Electron has been around for a while and has earned credibility from a strong developer community/ecosystem. Most modern web apps written using JavaScript SPA frameworks or .NET/Blazor can be powered for desktop solutions using Electron. The core advantage of Electron as a shell for hosting web applications is the idea of a stable and predictable environment.
To that end, each Electron application bundles two things that provide reliability—its own copy of the Chromium engine for rendering consistency and a Node.js runtime. While developers should be mindful of app size/memory footprint, Electron is battle-tested and offers developers a wide range of APIs for deep native desktop integration.
3.3 Blazor Hybrid
If we assume a stable computing environment and the presence of modern browsers today, web apps could perhaps be hosted on the desktop via lightweight WebViews—creating smaller footprints and easier application bootstrapping.
With Blazor, developers can build modern web apps using C#/.NET, running on the server or entirely on the client via WebAssembly.

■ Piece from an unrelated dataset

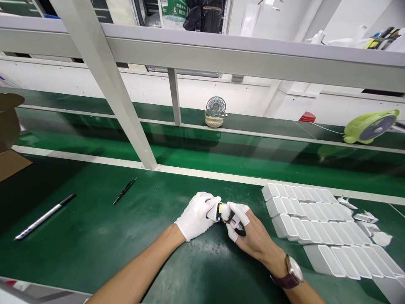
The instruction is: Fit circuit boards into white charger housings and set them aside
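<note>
My left hand (198,216), in a white glove, is closed around a small white plastic housing (212,212). A small circuit board (218,212) with a yellow component shows at the housing's open end. My right hand (249,232) has white coverings on its fingers and a watch at the wrist. It pinches a small white part with thin wires (234,222) close beside the board. A dark piece, too small to name, shows under the right fingers. Both hands meet just above the green work surface (142,249), and the fingers partly hide the parts.
Several rows of white plastic housings (313,230) stand at right, with loose white adapter-like pieces (367,217) beyond. Tweezers (125,191) and a marker pen (44,217) lie at left, near a cardboard box (11,135). A slanted metal post (110,84) rises behind; small fans (215,110) stand on the ledge.
</note>
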Tool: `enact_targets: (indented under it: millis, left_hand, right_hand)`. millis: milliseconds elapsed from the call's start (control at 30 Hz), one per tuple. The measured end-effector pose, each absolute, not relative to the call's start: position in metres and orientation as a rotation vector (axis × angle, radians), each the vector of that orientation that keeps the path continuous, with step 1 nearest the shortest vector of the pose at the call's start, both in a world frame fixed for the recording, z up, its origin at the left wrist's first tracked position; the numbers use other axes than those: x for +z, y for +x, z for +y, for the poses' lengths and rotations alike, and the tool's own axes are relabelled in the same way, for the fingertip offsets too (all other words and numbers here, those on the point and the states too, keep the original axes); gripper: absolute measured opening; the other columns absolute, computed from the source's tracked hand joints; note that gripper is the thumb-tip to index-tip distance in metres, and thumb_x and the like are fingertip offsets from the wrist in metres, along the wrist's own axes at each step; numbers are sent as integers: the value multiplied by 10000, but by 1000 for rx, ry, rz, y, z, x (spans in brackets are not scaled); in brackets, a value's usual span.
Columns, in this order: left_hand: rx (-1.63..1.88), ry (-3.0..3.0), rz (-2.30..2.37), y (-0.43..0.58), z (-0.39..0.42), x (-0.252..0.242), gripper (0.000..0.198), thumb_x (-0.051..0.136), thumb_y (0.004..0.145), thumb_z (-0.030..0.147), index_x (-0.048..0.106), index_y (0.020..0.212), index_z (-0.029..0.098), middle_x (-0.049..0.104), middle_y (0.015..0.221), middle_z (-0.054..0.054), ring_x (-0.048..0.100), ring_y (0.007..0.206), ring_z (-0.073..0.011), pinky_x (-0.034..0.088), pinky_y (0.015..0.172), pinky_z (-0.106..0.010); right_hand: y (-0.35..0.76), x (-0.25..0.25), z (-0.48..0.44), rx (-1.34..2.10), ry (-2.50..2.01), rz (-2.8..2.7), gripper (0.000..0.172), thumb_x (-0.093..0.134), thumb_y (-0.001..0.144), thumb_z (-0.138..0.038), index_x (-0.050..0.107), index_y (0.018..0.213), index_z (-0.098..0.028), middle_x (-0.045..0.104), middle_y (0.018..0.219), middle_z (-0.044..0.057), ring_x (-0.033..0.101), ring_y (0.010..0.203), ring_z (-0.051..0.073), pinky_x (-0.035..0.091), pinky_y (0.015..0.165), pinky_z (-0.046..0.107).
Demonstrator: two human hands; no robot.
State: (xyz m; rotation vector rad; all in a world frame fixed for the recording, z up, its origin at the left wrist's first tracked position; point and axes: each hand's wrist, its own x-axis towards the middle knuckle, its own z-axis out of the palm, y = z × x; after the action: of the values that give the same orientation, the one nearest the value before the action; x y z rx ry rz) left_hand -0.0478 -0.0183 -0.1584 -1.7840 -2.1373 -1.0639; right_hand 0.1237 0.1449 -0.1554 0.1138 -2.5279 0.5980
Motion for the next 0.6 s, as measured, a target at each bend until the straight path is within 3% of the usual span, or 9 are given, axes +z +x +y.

Blazor is very popular among modern .NET developers, and it's natural to want a robust desktop solution for Blazor.
With .NET 6, .NET MAUI can provide the perfect bootstrap to enable Blazor Hybrid apps to run on the desktop via modern WebViews (WebView 2 on Windows and WKWebView on macOS). Blazor can be used to build truly native or hybrid cross-platform apps, inviting .NET web developers into the desktop realm. Familiarity with the Blazor component model, Razor rendering engine, CSS styling, and extensibility can now be applied to building desktop apps while sharing code with the web.
A Bright Future
Like it or not, the desktop is here to stay. Desktop apps will continue to power many enterprise workflows, and developers will have to build solutions for Windows/macOS/Linux desktops. The good news is that there are many choices for how to reach the desktop—traditional desktop technologies co-exist happily with web or cross-platform solutions, enabling more code sharing. Like a good parent, the desktop doesn't judge—come as you are. Good bread is good bread—no matter how you serve it.